◆ What is required ◆
Repeat the data exactly as it appears.

(Extracted data)

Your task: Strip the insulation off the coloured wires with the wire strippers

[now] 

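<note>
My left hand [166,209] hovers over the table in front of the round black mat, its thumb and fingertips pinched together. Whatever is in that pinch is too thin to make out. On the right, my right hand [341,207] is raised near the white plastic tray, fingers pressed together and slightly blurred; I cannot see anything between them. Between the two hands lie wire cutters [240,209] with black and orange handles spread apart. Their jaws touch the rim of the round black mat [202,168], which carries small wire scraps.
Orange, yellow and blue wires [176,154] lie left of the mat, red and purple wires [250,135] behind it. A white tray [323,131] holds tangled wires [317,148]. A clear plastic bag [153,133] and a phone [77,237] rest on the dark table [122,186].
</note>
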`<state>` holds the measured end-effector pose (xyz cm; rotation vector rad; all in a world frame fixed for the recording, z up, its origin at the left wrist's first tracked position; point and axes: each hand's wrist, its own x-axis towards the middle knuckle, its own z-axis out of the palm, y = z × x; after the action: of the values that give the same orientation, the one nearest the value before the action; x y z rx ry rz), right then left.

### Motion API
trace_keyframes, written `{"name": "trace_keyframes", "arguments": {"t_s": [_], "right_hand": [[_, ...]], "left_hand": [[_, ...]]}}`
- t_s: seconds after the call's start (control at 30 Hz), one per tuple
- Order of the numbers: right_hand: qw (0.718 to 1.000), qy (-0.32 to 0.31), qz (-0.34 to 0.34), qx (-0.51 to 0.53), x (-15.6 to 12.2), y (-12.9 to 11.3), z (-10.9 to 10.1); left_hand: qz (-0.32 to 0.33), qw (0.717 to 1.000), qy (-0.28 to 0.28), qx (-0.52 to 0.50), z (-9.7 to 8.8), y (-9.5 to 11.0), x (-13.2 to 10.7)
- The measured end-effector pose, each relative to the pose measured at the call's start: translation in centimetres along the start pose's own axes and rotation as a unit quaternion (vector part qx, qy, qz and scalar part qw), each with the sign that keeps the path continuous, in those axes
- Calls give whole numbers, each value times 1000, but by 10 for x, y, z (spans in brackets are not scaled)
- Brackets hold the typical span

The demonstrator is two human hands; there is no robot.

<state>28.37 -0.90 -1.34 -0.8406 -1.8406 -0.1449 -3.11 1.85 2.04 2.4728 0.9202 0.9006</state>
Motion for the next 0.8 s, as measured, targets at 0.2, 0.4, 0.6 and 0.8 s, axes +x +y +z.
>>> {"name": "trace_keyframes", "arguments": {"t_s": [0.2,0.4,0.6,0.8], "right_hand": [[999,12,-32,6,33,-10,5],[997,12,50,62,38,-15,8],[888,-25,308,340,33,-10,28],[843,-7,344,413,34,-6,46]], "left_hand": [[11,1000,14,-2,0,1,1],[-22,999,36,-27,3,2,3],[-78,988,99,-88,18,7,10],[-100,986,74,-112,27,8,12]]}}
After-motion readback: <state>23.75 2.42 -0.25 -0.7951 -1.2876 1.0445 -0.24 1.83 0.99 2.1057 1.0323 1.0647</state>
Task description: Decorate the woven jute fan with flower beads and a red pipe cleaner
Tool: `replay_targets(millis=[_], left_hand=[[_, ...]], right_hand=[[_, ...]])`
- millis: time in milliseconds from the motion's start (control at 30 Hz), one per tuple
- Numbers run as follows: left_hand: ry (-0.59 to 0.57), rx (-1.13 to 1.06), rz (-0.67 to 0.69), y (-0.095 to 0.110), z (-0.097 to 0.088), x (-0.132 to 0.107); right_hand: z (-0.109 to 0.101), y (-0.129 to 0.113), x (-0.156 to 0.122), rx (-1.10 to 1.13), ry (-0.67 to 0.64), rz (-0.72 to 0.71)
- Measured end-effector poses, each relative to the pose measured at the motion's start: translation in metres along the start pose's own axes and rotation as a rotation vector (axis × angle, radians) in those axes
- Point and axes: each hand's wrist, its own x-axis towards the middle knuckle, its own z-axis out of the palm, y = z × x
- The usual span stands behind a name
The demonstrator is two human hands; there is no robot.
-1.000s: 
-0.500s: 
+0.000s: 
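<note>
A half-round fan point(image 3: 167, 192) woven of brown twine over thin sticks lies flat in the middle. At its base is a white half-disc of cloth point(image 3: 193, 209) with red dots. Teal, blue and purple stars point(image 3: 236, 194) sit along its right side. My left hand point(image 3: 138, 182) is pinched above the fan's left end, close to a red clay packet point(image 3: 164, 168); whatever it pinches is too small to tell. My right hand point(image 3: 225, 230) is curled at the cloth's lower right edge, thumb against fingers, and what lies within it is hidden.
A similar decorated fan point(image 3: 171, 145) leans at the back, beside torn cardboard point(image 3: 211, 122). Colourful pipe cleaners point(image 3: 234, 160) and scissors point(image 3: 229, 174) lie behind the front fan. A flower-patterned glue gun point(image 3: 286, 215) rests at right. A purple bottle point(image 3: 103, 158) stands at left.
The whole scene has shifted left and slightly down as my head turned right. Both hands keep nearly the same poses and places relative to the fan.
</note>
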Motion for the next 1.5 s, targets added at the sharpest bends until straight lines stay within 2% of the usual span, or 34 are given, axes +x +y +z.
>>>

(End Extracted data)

◆ Solved problem ◆
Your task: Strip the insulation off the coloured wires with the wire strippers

[now] 

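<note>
My left hand [166,209] hovers over the table in front of the round black mat, its thumb and fingertips pinched together. Whatever is in that pinch is too thin to make out. On the right, my right hand [341,207] is raised near the white plastic tray, fingers pressed together and slightly blurred; I cannot see anything between them. Between the two hands lie wire cutters [240,209] with black and orange handles spread apart. Their jaws touch the rim of the round black mat [202,168], which carries small wire scraps.
Orange, yellow and blue wires [176,154] lie left of the mat, red and purple wires [250,135] behind it. A white tray [323,131] holds tangled wires [317,148]. A clear plastic bag [153,133] and a phone [77,237] rest on the dark table [122,186].
</note>
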`<state>` holds the measured end-effector pose (xyz cm; rotation vector rad; all in a world frame fixed for the recording, z up, its origin at the left wrist's first tracked position; point and axes: each hand's wrist, its own x-axis towards the middle knuckle, its own z-axis out of the palm, y = z × x; after the action: of the values that give the same orientation, the one nearest the value before the action; x y z rx ry rz), right then left.

### Motion API
trace_keyframes, written `{"name": "trace_keyframes", "arguments": {"t_s": [_], "right_hand": [[_, ...]], "left_hand": [[_, ...]]}}`
- t_s: seconds after the call's start (control at 30 Hz), one per tuple
- Order of the numbers: right_hand: qw (0.718 to 1.000), qy (-0.32 to 0.31), qz (-0.34 to 0.34), qx (-0.51 to 0.53), x (-15.6 to 12.2), y (-12.9 to 11.3), z (-10.9 to 10.1); left_hand: qz (-0.32 to 0.33), qw (0.717 to 1.000), qy (-0.28 to 0.28), qx (-0.52 to 0.50), z (-9.7 to 8.8), y (-9.5 to 11.0), x (-13.2 to 10.7)
- The measured end-effector pose, each relative to the pose measured at the call's start: translation in centimetres along the start pose's own axes and rotation as a unit quaternion (vector part qx, qy, qz and scalar part qw), each with the sign that keeps the path continuous, in those axes
- Calls give whole numbers, each value times 1000, but by 10 for x, y, z (spans in brackets are not scaled)
- Brackets hold the typical span

The demonstrator is two human hands; there is no robot.

<state>28.37 -0.90 -1.34 -0.8406 -1.8406 -0.1449 -3.11 1.85 2.04 2.4728 0.9202 0.9006</state>
Motion for the next 0.8 s, as measured, targets at 0.2, 0.4, 0.6 and 0.8 s, axes +x +y +z.
>>> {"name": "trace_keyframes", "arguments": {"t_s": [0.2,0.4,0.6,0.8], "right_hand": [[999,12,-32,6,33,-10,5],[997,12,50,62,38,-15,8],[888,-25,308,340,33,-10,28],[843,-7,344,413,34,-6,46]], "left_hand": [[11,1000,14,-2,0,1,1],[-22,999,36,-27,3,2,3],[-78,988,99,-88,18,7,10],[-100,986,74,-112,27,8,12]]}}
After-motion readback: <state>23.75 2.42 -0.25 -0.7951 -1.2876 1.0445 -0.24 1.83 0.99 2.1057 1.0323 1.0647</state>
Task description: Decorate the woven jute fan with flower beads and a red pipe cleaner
Tool: `replay_targets(millis=[_], left_hand=[[_, ...]], right_hand=[[_, ...]])`
- millis: time in milliseconds from the motion's start (control at 30 Hz), one per tuple
- Numbers run as follows: left_hand: ry (-0.59 to 0.57), rx (-1.13 to 1.06), rz (-0.67 to 0.69), y (-0.095 to 0.110), z (-0.097 to 0.088), x (-0.132 to 0.107); right_hand: z (-0.109 to 0.101), y (-0.129 to 0.113), x (-0.156 to 0.122), rx (-1.10 to 1.13), ry (-0.67 to 0.64), rz (-0.72 to 0.71)
- Measured end-effector poses, each relative to the pose measured at the motion's start: translation in metres along the start pose's own axes and rotation as a rotation vector (axis × angle, radians) in those axes
- Point and axes: each hand's wrist, its own x-axis towards the middle knuckle, its own z-axis out of the palm, y = z × x
- The usual span stands behind a name
The demonstrator is two human hands; there is no robot.
-1.000s: 
-0.500s: 
+0.000s: 
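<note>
A half-round fan point(image 3: 167, 192) woven of brown twine over thin sticks lies flat in the middle. At its base is a white half-disc of cloth point(image 3: 193, 209) with red dots. Teal, blue and purple stars point(image 3: 236, 194) sit along its right side. My left hand point(image 3: 138, 182) is pinched above the fan's left end, close to a red clay packet point(image 3: 164, 168); whatever it pinches is too small to tell. My right hand point(image 3: 225, 230) is curled at the cloth's lower right edge, thumb against fingers, and what lies within it is hidden.
A similar decorated fan point(image 3: 171, 145) leans at the back, beside torn cardboard point(image 3: 211, 122). Colourful pipe cleaners point(image 3: 234, 160) and scissors point(image 3: 229, 174) lie behind the front fan. A flower-patterned glue gun point(image 3: 286, 215) rests at right. A purple bottle point(image 3: 103, 158) stands at left.
The whole scene has shifted left and slightly down as my head turned right. Both hands keep nearly the same poses and places relative to the fan.
</note>
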Motion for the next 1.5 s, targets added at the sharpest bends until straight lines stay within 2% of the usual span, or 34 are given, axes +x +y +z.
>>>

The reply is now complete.